_DATA EXTRACT_.

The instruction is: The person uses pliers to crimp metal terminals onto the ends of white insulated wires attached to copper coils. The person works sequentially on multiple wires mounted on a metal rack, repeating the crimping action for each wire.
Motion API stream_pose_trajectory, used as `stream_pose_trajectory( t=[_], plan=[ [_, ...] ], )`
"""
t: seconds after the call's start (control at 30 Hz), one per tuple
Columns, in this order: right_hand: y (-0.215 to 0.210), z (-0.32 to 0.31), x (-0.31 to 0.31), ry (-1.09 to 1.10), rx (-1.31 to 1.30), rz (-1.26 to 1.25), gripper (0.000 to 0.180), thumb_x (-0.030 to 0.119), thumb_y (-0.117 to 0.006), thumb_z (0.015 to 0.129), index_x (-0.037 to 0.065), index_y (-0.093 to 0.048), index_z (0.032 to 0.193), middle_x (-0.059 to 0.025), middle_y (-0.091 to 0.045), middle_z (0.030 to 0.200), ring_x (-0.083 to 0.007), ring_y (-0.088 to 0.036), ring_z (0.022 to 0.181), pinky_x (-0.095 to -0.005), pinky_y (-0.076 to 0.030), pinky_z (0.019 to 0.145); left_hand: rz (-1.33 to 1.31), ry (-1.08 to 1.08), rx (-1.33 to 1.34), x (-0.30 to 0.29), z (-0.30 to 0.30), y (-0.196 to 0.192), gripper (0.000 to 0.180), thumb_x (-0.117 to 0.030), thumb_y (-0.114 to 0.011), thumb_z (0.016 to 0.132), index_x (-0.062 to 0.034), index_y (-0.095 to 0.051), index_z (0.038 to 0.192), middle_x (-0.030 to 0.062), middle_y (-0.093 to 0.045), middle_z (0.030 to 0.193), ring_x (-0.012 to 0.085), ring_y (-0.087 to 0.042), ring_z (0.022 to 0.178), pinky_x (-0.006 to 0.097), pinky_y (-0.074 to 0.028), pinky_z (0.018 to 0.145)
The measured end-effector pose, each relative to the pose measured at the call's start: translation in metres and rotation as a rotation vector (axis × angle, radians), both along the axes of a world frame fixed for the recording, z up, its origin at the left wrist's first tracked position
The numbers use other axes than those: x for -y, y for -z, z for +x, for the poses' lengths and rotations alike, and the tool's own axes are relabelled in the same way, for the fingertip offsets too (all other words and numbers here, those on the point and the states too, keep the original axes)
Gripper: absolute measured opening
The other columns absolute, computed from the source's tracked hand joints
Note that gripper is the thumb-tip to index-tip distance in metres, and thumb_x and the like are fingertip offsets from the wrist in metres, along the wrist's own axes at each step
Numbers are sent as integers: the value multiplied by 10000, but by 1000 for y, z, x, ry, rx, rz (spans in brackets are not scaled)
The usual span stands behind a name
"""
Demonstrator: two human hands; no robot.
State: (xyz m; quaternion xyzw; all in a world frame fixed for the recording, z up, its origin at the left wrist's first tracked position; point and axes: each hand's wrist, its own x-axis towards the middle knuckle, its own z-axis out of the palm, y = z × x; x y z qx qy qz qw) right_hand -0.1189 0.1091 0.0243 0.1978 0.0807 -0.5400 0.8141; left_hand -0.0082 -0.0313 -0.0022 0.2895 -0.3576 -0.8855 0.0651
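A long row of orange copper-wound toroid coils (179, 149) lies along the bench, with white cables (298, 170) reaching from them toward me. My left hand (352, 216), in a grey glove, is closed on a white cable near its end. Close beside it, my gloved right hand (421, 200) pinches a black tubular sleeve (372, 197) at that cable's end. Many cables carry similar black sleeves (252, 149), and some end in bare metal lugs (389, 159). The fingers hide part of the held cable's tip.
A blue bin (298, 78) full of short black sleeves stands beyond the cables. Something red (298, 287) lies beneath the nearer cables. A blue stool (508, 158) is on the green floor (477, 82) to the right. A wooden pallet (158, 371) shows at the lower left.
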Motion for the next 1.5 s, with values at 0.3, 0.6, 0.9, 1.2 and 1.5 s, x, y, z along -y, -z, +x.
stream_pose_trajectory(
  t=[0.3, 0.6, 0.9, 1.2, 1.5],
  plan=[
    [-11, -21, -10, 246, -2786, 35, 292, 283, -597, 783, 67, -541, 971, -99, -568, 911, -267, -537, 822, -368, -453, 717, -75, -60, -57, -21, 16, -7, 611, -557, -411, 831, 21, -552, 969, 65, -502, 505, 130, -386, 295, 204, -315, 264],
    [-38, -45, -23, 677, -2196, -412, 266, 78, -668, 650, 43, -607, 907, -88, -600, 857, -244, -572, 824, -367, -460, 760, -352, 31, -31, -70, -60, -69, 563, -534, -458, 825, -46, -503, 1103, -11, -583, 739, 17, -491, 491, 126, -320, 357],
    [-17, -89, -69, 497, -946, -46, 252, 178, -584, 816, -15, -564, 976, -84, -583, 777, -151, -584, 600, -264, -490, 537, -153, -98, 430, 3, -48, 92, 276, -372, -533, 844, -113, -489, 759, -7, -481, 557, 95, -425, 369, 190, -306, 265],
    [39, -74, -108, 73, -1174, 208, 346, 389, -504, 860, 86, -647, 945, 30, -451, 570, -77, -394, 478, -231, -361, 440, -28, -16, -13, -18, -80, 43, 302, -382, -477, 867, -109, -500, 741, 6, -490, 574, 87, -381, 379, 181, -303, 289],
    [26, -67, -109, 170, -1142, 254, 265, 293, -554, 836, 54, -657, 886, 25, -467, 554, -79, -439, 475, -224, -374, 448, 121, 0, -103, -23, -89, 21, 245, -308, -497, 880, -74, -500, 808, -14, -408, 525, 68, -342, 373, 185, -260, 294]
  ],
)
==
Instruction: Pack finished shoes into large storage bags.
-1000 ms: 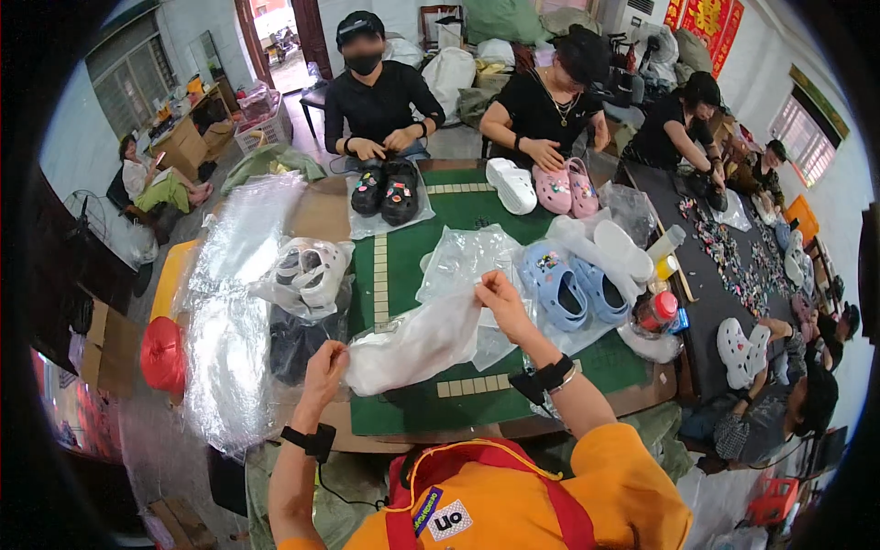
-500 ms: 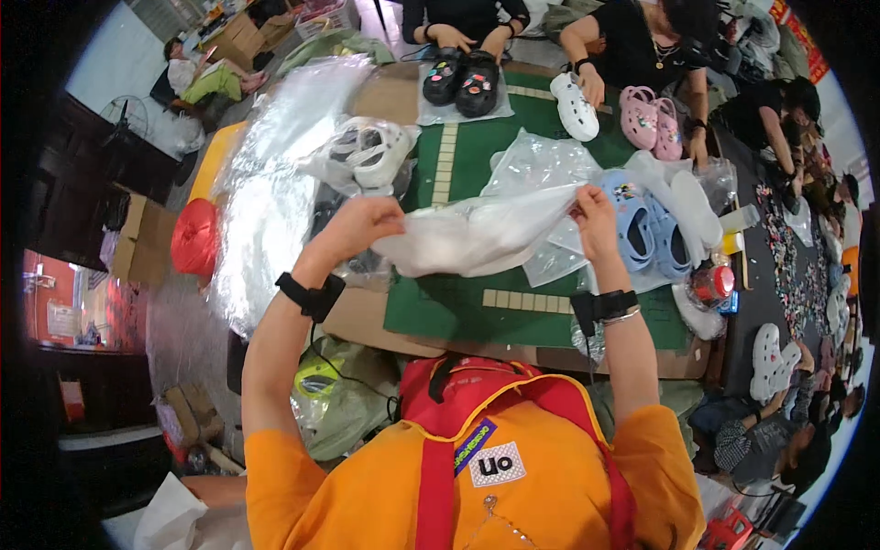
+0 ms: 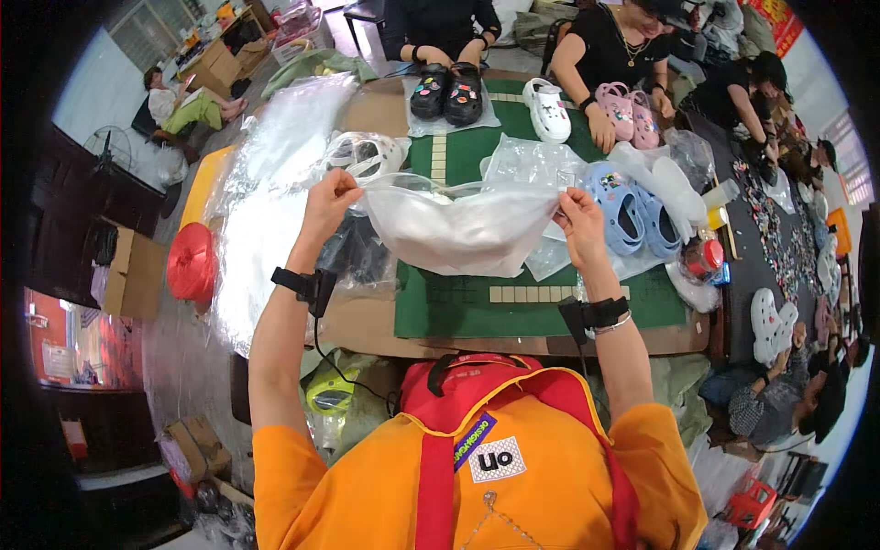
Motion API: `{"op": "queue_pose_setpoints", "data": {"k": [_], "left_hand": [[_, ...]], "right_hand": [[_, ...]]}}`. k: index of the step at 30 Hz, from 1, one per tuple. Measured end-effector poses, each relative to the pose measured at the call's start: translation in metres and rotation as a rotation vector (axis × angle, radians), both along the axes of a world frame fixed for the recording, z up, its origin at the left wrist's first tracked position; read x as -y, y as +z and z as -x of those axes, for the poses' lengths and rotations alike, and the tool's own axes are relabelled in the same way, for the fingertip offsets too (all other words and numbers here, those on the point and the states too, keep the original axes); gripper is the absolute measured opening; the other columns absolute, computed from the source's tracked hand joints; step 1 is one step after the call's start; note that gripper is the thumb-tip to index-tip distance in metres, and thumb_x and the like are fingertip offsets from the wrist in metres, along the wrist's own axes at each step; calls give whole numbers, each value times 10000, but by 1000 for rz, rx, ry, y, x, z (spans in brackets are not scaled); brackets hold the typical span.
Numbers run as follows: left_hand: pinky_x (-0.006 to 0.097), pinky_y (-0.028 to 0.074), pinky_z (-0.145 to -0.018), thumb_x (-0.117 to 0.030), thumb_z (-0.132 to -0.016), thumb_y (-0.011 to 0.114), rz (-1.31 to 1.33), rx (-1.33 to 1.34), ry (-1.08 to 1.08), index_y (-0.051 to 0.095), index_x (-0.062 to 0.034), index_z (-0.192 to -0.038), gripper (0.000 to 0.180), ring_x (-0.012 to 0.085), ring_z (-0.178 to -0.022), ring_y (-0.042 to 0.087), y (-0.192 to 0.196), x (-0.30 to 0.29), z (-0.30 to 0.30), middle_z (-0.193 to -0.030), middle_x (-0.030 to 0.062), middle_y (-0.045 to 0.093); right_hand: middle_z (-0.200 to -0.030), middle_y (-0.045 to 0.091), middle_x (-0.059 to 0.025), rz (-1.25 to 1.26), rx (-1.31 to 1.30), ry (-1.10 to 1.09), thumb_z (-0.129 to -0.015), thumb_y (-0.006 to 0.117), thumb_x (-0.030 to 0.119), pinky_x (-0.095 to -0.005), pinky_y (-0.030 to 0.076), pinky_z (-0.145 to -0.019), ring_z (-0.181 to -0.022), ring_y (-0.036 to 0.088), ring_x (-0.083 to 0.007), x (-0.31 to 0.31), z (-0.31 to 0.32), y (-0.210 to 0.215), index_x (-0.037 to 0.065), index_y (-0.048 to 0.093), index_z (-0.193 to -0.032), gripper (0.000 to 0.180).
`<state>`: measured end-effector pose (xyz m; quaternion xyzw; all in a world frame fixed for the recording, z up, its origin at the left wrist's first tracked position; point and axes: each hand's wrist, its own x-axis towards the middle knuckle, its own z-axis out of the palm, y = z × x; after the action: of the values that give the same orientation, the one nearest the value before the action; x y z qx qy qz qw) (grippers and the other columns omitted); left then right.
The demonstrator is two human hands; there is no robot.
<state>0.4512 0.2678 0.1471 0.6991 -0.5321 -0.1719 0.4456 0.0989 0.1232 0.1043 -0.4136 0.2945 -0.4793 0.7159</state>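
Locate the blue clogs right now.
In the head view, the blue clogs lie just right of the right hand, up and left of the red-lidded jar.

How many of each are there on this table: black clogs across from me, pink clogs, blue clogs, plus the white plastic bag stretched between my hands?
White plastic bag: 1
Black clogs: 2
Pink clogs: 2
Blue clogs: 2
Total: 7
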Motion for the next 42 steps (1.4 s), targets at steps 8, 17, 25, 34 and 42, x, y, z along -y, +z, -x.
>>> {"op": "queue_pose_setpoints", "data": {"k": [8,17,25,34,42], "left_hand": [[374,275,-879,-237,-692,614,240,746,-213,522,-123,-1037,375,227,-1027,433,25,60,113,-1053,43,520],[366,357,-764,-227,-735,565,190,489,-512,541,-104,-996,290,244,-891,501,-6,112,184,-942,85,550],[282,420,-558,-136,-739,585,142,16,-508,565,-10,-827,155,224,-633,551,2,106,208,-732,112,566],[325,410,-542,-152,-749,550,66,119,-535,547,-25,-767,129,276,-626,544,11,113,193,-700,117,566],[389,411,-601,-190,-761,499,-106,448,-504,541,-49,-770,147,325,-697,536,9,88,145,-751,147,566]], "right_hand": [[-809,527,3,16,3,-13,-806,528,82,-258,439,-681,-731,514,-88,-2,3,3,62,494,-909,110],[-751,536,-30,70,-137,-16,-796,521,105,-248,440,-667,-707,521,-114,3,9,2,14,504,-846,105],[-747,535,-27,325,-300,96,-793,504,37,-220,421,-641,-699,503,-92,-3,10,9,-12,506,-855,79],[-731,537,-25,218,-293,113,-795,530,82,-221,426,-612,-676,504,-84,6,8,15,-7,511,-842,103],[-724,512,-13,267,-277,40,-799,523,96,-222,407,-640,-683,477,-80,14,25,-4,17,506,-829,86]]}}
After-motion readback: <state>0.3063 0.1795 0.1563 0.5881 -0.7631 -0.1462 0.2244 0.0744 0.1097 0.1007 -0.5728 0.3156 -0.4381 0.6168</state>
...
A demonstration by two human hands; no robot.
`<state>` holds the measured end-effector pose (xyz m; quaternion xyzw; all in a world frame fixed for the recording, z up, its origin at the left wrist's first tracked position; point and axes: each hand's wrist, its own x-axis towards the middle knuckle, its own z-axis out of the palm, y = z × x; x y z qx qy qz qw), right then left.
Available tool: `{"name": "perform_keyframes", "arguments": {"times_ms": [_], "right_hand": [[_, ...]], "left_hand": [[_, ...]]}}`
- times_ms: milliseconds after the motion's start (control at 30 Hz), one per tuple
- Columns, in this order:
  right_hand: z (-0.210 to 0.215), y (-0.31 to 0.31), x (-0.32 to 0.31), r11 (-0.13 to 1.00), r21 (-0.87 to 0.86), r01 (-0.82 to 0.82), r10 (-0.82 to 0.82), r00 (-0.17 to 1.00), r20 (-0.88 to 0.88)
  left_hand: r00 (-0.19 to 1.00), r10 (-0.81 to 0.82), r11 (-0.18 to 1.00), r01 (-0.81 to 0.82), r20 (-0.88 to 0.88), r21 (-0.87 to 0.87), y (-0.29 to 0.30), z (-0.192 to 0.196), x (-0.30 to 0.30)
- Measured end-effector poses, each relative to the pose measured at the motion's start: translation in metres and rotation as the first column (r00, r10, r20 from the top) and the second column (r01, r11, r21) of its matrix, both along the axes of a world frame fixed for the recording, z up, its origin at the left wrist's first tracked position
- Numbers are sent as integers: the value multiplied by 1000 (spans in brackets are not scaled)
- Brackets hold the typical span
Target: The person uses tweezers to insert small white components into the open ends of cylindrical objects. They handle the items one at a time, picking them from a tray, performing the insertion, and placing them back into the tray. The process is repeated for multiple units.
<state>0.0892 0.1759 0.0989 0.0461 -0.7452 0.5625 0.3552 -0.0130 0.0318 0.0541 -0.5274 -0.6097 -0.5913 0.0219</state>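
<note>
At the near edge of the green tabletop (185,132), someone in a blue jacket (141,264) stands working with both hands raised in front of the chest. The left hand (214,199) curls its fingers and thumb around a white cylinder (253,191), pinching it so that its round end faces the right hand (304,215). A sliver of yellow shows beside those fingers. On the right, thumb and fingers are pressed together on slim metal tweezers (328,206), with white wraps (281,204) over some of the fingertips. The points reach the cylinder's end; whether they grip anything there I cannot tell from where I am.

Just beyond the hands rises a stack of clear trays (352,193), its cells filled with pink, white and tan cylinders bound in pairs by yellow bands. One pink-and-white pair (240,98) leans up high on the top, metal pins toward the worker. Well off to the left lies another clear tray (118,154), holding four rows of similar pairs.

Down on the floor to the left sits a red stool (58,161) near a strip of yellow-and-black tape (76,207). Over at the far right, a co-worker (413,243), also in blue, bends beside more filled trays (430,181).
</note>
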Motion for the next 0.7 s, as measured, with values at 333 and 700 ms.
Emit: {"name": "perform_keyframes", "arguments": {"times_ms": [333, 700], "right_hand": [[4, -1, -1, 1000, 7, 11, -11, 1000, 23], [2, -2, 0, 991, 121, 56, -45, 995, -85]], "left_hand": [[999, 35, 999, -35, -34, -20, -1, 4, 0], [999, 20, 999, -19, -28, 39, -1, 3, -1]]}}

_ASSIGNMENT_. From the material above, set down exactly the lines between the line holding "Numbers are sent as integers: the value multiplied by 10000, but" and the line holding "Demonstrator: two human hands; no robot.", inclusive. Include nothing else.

_ANSWER SECTION_.
Numbers are sent as integers: the value multiplied by 10000, but by 1000 for y, z, x, ry, rx, rz (spans in brackets are not scaled)
The usual span stands behind a name
"""
Demonstrator: two human hands; no robot.

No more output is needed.